PARIS: Dassault Aviation‘s CEO Eric Trappier has said that the joint factory with Reliance Defence in Nagpur represented only “around 10 per cent” of the roughly four billion euros of offset obligations as provided under the Rafale contract.

“We’re in talks with about 100 Indian firms, including around 30 with which we’ve already confirmed partnerships,” he said in an interview to news agency AFP.

Clarifying on the concept of offsets in Rafale contract, Eric Trappier said, “What is called “offset” in English is usually translated into French as “compensation” or “contrepartie”. The reference is the contract that we signed, called “Offset contract”. With regard to its employees and trade unions, Dassault Aviation uses the expression “contractual offset obligation” or “contractual ‘compensation’ obligation”.

“Signing an offsets contract is a condition imposed by Indian law (Defence Procurement Procedure). The realization of offsets is an obligation and, under Indian law, the choice of partners belongs to us,” he said.

“Dassault Aviation has decided, in full agreement with this regulation, to create the DRAL joint venture with Reliance Defence and to build a plant in Nagpur, which should enable us to meet approximately 10% of these offsets obligations. We are in negotiations with around 100 Indian companies, including around 30 with which partnerships have already been concluded,” Eric Trappier said.

When asked why Reliance Defence was chosen as the Indian partner for the joint venture over Hindustan Aeronautics Limited, Trappier said “Dassault Aviation decided to establish a long-term presence in India through DRAL, a joint venture whose governance is ensured by an Indian CEO (Executive Director, NDLR) and a French COO (Director of Operations, NDLR). Dassault Aviation thus exercises technical as well as industrial control of operations, applying its standards and flexibility. This joint venture will produce elements of Falcon 2000 and Rafale. The choice of the Nagpur site in central India was motivated by the availability of land with direct access to an airport runway.”

Eric Trappier said he was hopeful about the future despite the ongoing political controversy over the deal.

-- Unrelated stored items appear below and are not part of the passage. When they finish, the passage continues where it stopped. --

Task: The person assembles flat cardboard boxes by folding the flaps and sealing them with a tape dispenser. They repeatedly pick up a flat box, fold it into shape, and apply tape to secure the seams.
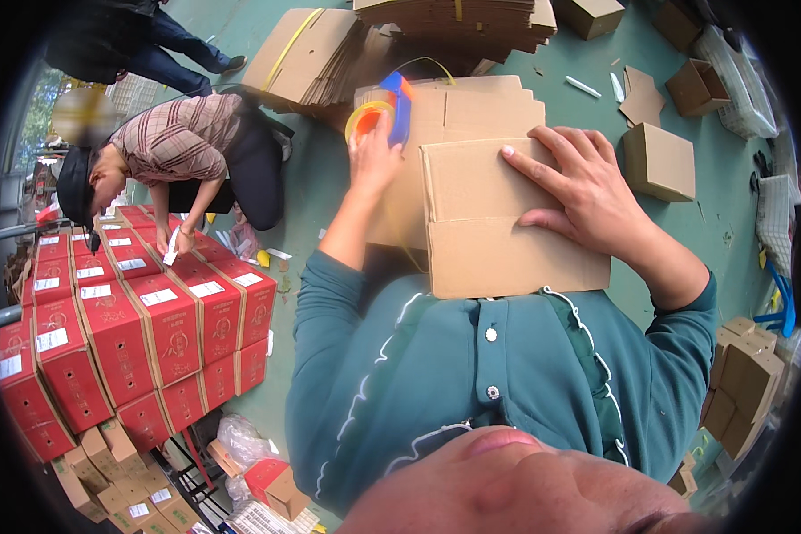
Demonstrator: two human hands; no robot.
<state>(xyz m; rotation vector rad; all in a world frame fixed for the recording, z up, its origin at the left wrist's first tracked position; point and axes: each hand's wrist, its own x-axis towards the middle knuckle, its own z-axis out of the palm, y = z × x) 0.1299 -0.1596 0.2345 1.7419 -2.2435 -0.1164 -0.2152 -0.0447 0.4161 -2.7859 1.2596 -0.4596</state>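
Note:
A brown cardboard box (pixel 472 236) rests against my body, its upper face crossed by a seam. My right hand (pixel 587 182) lies on this face with the fingers spread, pressing flat near the right edge. Off the box's upper left corner, my left hand (pixel 374 165) is closed around a tape dispenser (pixel 401 109), blue with a yellow and orange roll. Beneath the box and dispenser lie flat cardboard sheets (pixel 494 107). Whether tape runs from the dispenser to the box cannot be made out.
Stacks of flattened cartons (pixel 298 58) stand ahead. On the right floor sit a small closed box (pixel 659 162), an open box (pixel 699 87) and a white crate (pixel 779 209). At left, a co-worker (pixel 182 142) bends over red cartons (pixel 107 325), holding something white.

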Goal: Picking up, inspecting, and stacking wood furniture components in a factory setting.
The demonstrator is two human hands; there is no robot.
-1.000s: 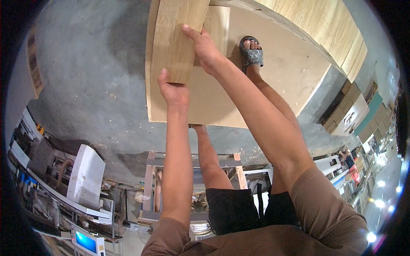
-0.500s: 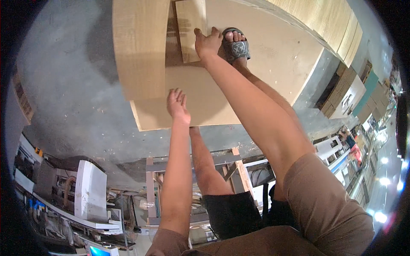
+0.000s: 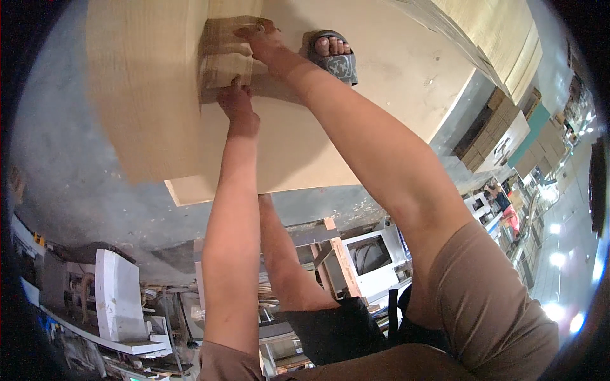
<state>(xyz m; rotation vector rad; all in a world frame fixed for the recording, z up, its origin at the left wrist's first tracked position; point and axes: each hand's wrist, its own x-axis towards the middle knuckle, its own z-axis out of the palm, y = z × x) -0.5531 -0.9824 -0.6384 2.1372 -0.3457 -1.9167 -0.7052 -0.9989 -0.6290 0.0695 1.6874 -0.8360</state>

“The controversies are sad but we are calm. Things are moving fast. We created DRAL on February 10, 2017. The plant project was officially launched on 27 October 2017,” he said.

“In the first phase, the project planned to build a temporary hangar to house the production equipment and start employee training activities as soon as possible. This temporary hangar was completed in March 2018. The activities were launched on April 18 in the presence of senior executives from Dassault Aviation and local authorities. We have hired an Indian CEO, Sampathkumaran ST, who has more than 20 years of experience in the aviation industry. We have recruited and trained managers and companions from India. The first Falcon 2000 parts are scheduled for release at the end of the year,” Trappier said.

The Dassault CEO said that the second phase of work started in July 2018 with the construction of a permanent building, which is scheduled for completion in July 2019.

“This building will allow the ramp-up of industrial activities. The 65-year-old cooperation between Dassault and India is gaining new momentum with “Make in India” and we are proud to contribute to it,” he said.